_YOUR GOAL_: For this exercise, please reproduce the records below word for word, from the first line through the line with "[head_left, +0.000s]".

_THE DATA_:
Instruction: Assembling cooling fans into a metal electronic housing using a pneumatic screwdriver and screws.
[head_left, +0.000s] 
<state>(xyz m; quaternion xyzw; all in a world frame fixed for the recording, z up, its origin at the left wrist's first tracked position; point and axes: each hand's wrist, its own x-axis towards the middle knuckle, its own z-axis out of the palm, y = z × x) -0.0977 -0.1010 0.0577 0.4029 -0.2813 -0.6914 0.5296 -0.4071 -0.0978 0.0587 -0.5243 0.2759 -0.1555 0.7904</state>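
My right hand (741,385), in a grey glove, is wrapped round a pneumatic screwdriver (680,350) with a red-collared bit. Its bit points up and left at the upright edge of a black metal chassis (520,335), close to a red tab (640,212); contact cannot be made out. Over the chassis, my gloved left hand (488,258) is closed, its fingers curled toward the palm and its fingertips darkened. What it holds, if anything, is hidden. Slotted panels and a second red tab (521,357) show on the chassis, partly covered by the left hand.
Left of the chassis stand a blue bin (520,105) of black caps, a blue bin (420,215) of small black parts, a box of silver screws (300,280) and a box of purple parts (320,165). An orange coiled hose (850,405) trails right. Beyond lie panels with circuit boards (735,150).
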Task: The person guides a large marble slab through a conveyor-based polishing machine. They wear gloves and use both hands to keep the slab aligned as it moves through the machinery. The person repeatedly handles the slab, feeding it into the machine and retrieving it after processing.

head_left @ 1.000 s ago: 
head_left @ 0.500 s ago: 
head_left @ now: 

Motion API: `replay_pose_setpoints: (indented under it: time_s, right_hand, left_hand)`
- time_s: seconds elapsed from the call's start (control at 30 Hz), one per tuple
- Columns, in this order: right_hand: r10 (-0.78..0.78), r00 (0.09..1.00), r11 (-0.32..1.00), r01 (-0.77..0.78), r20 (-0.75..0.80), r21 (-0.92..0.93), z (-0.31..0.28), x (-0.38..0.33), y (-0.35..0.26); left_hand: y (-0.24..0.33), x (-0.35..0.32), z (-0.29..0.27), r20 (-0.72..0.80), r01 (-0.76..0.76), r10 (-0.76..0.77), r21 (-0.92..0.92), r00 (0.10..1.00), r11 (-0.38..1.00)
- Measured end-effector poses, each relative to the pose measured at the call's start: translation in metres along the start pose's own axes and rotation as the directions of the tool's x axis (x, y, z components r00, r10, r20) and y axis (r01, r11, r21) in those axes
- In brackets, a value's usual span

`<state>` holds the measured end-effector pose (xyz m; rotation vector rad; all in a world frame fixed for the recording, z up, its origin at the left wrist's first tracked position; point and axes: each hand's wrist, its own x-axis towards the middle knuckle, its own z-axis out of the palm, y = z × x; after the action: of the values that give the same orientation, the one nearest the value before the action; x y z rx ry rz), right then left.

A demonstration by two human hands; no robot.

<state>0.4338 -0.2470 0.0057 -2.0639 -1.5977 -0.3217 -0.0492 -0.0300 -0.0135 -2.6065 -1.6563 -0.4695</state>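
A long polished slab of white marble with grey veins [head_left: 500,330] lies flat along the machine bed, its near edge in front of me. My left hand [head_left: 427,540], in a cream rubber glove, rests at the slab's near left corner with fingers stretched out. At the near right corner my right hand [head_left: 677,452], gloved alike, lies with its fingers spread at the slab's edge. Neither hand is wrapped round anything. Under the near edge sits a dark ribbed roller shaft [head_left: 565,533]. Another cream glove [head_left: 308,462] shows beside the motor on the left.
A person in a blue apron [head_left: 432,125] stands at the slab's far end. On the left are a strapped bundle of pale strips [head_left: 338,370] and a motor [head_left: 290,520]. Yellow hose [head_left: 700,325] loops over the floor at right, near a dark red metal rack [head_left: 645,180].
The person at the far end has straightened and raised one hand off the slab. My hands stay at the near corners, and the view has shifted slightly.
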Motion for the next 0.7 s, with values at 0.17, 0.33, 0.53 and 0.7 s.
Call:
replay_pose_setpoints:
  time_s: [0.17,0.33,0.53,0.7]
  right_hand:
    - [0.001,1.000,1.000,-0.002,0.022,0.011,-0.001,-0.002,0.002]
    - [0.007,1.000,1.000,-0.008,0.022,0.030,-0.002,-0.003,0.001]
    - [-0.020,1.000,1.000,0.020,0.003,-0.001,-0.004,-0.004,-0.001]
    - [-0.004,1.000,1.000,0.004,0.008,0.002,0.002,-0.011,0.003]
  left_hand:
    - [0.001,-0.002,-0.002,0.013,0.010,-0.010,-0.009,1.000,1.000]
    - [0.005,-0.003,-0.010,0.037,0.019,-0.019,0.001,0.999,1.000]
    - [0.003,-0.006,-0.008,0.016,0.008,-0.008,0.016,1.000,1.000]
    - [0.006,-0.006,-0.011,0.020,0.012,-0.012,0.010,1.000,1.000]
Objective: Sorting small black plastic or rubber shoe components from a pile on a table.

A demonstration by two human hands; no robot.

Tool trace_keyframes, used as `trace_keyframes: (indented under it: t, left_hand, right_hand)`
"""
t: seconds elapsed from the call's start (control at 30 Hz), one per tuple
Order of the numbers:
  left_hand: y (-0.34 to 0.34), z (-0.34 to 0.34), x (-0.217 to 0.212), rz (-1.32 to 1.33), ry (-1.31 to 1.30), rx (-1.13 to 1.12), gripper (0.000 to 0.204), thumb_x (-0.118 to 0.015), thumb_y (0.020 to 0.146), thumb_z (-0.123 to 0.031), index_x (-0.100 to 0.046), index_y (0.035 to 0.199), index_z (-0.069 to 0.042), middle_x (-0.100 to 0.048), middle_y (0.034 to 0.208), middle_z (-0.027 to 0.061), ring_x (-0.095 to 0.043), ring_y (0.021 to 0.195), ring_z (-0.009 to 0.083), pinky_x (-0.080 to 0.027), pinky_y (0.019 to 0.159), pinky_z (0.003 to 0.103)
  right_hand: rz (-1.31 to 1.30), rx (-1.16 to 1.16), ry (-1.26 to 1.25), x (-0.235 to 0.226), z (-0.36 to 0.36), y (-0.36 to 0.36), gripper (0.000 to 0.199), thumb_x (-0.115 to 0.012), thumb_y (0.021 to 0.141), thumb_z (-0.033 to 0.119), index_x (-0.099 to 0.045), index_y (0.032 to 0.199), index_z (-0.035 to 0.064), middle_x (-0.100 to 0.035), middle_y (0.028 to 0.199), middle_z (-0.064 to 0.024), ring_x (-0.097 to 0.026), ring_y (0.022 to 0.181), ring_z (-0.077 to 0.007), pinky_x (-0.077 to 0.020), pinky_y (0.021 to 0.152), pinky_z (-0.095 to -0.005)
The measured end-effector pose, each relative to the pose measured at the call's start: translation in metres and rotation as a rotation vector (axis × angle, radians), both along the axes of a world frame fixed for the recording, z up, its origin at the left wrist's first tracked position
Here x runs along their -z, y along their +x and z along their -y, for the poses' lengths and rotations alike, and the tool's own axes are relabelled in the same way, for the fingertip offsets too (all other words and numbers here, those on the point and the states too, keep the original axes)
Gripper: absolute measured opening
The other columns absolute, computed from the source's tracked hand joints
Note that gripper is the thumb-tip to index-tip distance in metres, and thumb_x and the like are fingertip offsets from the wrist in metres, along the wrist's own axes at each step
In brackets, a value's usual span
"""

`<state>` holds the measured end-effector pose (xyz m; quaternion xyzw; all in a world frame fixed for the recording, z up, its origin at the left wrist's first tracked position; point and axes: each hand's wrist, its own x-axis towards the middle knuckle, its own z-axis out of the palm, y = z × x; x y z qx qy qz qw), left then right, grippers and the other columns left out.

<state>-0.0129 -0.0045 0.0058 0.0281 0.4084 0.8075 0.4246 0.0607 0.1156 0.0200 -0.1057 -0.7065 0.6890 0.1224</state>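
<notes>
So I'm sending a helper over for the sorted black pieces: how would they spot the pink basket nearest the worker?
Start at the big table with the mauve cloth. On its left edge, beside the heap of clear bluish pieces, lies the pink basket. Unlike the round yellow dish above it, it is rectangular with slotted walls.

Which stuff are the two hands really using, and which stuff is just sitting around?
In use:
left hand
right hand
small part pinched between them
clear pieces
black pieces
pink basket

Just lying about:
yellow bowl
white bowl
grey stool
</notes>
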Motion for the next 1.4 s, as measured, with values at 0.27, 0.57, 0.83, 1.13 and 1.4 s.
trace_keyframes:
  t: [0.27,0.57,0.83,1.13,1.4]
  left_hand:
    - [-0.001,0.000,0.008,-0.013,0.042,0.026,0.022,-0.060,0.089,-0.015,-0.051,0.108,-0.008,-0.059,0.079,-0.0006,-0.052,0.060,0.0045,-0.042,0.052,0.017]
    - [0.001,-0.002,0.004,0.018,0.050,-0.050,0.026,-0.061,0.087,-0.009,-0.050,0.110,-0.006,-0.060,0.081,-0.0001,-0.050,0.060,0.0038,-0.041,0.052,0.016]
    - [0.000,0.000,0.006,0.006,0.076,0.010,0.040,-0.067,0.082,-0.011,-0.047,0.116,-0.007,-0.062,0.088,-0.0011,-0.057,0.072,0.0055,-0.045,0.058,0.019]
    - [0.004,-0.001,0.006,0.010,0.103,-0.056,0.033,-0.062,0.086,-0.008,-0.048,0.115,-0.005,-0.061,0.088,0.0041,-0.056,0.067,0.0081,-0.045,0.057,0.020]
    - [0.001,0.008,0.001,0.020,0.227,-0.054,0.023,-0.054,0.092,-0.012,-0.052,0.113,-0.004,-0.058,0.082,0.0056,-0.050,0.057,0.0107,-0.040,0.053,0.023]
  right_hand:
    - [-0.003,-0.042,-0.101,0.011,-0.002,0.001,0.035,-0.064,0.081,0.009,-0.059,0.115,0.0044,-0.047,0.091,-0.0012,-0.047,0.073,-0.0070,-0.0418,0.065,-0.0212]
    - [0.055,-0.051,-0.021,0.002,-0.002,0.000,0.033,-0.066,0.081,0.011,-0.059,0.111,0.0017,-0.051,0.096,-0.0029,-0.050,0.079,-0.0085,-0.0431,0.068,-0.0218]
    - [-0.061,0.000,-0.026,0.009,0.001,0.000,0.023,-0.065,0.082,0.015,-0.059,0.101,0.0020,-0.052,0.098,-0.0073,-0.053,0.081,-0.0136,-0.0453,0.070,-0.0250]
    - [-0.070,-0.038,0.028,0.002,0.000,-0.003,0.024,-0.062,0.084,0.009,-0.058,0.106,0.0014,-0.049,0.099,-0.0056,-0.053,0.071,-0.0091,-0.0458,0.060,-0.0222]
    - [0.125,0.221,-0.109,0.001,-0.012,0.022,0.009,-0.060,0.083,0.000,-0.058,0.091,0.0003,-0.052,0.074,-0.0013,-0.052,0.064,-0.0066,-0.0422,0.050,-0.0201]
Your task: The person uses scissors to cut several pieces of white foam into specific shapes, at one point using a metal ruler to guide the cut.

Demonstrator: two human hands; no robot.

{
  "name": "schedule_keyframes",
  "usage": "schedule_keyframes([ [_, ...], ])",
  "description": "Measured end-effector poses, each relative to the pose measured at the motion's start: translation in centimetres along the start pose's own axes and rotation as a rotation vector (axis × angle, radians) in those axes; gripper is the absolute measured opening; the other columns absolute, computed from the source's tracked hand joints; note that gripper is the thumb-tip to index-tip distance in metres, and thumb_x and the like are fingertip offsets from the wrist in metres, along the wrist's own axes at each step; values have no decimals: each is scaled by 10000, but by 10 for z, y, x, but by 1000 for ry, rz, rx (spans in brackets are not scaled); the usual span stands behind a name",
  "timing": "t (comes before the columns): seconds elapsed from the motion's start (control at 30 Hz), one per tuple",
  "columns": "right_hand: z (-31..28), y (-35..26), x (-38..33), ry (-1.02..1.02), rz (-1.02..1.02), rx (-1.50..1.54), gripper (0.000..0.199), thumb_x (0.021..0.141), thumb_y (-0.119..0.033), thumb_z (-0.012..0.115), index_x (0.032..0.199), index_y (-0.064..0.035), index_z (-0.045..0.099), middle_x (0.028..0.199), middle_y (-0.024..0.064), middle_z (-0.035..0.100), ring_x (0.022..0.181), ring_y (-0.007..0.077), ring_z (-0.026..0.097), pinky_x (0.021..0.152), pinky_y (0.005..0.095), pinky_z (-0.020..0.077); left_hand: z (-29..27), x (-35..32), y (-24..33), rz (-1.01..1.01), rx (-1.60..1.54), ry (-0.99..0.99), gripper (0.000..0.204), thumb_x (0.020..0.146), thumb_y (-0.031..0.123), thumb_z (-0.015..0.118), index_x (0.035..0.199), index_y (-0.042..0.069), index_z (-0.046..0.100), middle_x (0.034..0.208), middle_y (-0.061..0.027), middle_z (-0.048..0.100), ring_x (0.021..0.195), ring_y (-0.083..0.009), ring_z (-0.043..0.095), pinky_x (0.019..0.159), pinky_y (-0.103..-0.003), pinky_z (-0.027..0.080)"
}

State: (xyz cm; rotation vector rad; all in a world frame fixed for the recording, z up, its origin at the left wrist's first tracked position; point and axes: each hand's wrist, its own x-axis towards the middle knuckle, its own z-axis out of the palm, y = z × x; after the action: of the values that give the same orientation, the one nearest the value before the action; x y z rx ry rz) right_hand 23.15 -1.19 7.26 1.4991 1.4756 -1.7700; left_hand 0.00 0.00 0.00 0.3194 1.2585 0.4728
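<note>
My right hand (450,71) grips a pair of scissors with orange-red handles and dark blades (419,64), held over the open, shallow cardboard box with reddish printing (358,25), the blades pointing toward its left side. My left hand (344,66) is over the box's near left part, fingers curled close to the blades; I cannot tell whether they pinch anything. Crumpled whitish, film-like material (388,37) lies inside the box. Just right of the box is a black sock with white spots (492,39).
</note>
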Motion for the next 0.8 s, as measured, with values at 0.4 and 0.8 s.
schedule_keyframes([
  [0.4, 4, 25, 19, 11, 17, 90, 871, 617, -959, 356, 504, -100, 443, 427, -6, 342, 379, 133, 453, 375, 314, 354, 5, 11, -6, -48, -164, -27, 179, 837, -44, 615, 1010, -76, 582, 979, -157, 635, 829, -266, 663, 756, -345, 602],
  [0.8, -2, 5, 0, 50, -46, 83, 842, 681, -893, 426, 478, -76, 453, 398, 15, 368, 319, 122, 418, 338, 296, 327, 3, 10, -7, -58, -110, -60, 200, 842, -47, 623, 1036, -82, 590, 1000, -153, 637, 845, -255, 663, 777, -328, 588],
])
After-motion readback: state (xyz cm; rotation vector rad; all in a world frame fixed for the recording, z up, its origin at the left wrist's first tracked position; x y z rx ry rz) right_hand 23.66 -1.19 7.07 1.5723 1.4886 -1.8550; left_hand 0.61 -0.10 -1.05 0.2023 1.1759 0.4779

_OUTPUT FOR THIS TASK_:
Instruction: Assembling cooling fans into a metal electronic housing using a pneumatic screwdriver and screws.
[head_left, +0.000s] 

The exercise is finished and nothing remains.